蘭丸のことで俺に気を遣ってくれているのだろうか。
山口さんの鼻を啜る音が聞こえてくる。
「……山口さん、有り難う御座います」
「何に対しての礼だよ、それは。その言葉を言うべき相手は、俺じゃないだろうが」
確かに、俺が最も礼を言うべきは命を呈して俺を助けた蘭丸だろう。
そして、俺たち二人を探しここまで運んでくれた山崎さん。
だけど、その二人だけじゃない。
俺が、今こうしてここにいるのは、
「……それでも、山口さんは俺が起きるまでずっと傍にいてくれてたんでしょう」
ーー山崎と一緒に。
「お前、なんで」
「分かりますよ、それぐらい。
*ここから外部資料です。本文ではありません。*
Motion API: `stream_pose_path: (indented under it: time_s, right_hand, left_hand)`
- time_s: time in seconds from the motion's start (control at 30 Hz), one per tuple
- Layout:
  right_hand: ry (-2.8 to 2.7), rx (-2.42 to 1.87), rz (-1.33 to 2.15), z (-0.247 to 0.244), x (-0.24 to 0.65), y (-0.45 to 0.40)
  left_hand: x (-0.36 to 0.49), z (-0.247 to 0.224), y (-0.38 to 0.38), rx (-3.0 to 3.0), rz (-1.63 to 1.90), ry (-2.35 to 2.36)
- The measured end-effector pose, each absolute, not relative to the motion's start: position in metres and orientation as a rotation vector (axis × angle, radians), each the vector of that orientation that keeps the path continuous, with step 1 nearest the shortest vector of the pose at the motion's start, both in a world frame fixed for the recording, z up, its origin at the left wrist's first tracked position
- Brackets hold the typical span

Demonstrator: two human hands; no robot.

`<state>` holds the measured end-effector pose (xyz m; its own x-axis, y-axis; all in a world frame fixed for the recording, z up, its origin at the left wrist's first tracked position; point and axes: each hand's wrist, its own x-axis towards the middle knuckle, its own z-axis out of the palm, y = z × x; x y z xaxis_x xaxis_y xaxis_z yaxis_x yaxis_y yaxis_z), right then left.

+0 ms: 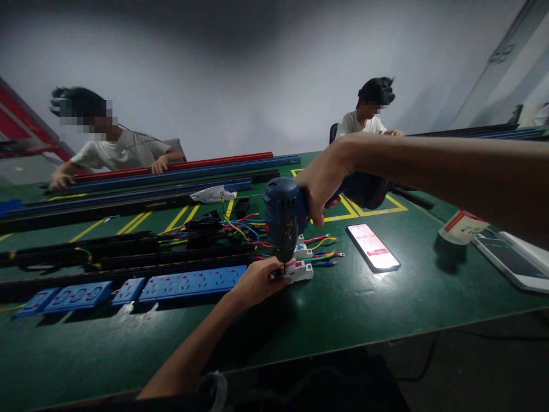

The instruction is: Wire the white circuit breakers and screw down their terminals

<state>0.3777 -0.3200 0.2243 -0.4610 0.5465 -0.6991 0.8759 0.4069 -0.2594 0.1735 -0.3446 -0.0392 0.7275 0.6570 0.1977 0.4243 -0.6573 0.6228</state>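
Observation:
A blue cordless drill (281,212) points straight down, its handle wrapped by my right hand (328,171). The tip of its bit meets the left side of a small white circuit breaker (302,272) with a red switch. Low beside it, my left hand (261,280) pinches the breaker's left end with thumb and fingers. More white breakers (302,250) lie just behind, with coloured wires (330,254) ending in metal lugs on their right. To the left stretches a blue socket strip (193,286), near black channels that carry wiring.
A lit phone (373,248) lies on the green table (334,315), right of the breakers. Farther right are a clear tub (461,229) and a white tablet (514,260). Two people sit across the table; long red and blue rails (193,166) lie before the left one.

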Motion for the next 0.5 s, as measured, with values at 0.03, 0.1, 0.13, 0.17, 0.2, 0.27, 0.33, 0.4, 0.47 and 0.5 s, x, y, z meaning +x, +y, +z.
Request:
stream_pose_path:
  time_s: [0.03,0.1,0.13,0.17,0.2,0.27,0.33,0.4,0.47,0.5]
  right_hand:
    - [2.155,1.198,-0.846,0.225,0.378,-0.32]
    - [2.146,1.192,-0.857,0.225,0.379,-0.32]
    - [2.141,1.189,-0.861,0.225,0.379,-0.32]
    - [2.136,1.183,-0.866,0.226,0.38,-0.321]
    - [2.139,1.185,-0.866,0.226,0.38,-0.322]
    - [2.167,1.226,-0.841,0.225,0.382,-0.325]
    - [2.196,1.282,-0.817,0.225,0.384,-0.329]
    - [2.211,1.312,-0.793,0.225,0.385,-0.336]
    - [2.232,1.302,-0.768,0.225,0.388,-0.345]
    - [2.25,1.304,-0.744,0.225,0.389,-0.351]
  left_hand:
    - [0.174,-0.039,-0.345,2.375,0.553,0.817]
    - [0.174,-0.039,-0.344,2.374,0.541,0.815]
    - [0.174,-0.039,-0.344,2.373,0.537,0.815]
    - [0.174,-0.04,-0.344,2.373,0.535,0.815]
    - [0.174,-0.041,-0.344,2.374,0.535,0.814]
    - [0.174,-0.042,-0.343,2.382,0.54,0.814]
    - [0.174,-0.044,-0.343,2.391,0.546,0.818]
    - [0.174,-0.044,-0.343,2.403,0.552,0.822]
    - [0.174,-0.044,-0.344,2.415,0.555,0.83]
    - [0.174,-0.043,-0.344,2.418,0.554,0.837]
山口さんとは同じ組で今までやってきたんですから」
「……」
「だから、分かります」
「古宮……」
だから、分かる。
何故だろうか、その言葉は嫌にくすぐったかった。
それでも山口さんに言った言葉は全て、自分の素直な気持ちだった。
「な、なんだよ……別に俺は」
山口さんは照れ臭そうに何かを言いながら、部屋を出て行った。
一人の空間に、思わず涙がこぼれそうになる。